The hitchockian narrative structure of I came for (to say which Hitchcock film it resembles from its operation would be almost a revelationfor which I will refrain from doing it) is tangled and does not finish working quite well, especially since the passes between one and the other «narrator» are not marked with the necessary dramatic forcefulness. Anvari does not take full advantage of the possibilities of suspense and terror that the situation itself potentially generates. And if the film manages to be somewhat distressing at times, it is more because of what it suggests and does not count than because of what is seen.

The subtlety of that decision is valuable in creative terms, but not so much in creating tension. It seems that Anvari is more interested in the repercussions of the events, in the subtext, than in the intensity of a story that extends for excessive 110 minutes. Despite that, I WAS HERE It’s not one of those movies that is instantly forgotten like much of Netflix’s original production – except for the ones they present as potential Oscar contenders in the final months of each year – but it’s one that’s smart and ambitious enough to be considered, almost, as a missed opportunity.

The fact is that the film has many elements in its favor, starting with the always unnerving presence of MacKay as a rebellious boy who believes that he can shock the institutions with some graffiti. If you add to that the veteran Bonneville (PADDINGTON, DOWNTON ABBEY) playing an aristocratic and highly connected politician with a sinister side and a dark family past, I WAS HERE It has the right elements to become a perverse and strange thriller about classism, racism and the privileges that protect certain characters in the political world, in this case, British. But Anvari goes back and forth between themes and characters without managing to fully create the necessary climate. Sinister that this type of plot would need to work really well.

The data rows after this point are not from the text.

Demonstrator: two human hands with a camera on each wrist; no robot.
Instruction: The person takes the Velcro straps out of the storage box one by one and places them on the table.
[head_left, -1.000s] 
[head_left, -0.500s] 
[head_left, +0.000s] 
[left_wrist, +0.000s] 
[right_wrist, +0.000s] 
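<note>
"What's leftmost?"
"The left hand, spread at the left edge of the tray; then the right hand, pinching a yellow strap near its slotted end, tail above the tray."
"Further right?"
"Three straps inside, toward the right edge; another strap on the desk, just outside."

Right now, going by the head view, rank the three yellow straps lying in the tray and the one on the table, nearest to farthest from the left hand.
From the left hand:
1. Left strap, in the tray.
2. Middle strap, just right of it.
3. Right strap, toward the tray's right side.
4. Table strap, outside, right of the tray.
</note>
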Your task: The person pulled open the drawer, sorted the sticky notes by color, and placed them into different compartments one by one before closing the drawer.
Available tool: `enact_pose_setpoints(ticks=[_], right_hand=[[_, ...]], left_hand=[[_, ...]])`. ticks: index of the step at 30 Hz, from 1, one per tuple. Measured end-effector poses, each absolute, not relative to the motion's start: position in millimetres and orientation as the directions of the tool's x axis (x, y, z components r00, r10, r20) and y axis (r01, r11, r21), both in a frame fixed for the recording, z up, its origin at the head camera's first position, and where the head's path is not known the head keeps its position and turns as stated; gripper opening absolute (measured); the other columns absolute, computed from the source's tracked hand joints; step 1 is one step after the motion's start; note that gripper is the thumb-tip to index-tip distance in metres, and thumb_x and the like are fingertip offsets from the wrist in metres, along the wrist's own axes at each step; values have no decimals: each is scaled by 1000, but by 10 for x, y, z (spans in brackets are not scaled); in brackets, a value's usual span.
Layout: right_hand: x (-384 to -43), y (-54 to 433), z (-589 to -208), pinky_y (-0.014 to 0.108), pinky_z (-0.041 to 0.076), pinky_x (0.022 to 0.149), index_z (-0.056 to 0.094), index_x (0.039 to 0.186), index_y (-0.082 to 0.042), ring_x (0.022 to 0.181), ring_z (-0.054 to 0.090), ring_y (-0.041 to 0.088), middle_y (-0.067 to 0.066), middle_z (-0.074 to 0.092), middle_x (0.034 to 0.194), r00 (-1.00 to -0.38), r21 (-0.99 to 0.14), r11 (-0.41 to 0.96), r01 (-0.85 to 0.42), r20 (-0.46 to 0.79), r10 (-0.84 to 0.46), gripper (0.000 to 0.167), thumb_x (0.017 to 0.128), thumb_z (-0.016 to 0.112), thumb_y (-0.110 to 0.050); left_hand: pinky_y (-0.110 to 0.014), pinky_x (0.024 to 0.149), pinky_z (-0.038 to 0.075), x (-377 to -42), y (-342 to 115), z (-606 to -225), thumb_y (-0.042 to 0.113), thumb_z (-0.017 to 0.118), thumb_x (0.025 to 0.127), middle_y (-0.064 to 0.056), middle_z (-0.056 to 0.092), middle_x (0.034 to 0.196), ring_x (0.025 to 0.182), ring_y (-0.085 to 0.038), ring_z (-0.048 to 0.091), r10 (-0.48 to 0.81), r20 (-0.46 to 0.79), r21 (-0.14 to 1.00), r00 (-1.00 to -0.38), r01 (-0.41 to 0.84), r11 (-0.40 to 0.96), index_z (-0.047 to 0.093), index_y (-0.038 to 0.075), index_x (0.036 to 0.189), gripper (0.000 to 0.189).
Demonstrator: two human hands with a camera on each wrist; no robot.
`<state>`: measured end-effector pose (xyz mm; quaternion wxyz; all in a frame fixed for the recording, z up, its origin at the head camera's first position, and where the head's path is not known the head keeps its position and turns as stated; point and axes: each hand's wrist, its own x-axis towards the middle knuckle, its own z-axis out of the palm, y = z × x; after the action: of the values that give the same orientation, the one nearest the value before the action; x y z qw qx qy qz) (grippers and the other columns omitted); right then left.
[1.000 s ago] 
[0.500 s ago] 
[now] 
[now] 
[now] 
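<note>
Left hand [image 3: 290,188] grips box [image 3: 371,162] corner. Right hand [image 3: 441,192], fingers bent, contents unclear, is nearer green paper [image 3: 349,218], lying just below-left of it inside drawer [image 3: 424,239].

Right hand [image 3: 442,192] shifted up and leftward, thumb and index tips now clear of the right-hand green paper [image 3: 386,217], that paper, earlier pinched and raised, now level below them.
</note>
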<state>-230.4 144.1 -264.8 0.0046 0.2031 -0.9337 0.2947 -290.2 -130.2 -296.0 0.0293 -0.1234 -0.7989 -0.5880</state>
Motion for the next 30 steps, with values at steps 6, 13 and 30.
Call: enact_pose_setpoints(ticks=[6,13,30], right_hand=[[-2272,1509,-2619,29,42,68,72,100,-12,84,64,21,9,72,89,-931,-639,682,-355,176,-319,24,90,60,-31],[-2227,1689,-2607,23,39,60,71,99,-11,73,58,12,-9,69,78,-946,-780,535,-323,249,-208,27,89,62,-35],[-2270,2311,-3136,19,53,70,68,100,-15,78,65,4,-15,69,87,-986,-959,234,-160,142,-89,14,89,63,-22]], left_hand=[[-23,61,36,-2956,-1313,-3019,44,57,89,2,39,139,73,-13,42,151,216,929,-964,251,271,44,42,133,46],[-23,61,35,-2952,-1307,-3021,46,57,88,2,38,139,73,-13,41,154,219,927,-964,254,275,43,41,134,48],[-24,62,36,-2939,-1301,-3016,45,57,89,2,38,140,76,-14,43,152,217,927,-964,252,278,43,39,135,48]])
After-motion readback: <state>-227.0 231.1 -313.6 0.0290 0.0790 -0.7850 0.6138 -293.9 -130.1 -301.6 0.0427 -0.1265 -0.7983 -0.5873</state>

There are moments, however, strong enough to generate horror. Spaced, but powerful at last. Two of them (which involve brief images and are more suggestive than anything else) are frightening enough to give this Hector and his “house of terror” a decidedly repulsive look, but Anvari almost always chooses not to go further with any of them. they. And that modesty –rare in a suspense and horror film– can be noble as a cinematographic resource, but it does not end up generating enough horror and fear in the viewer. And at the end of it all you are left with a series of interesting characters, ideas and scenes in search of a better movie.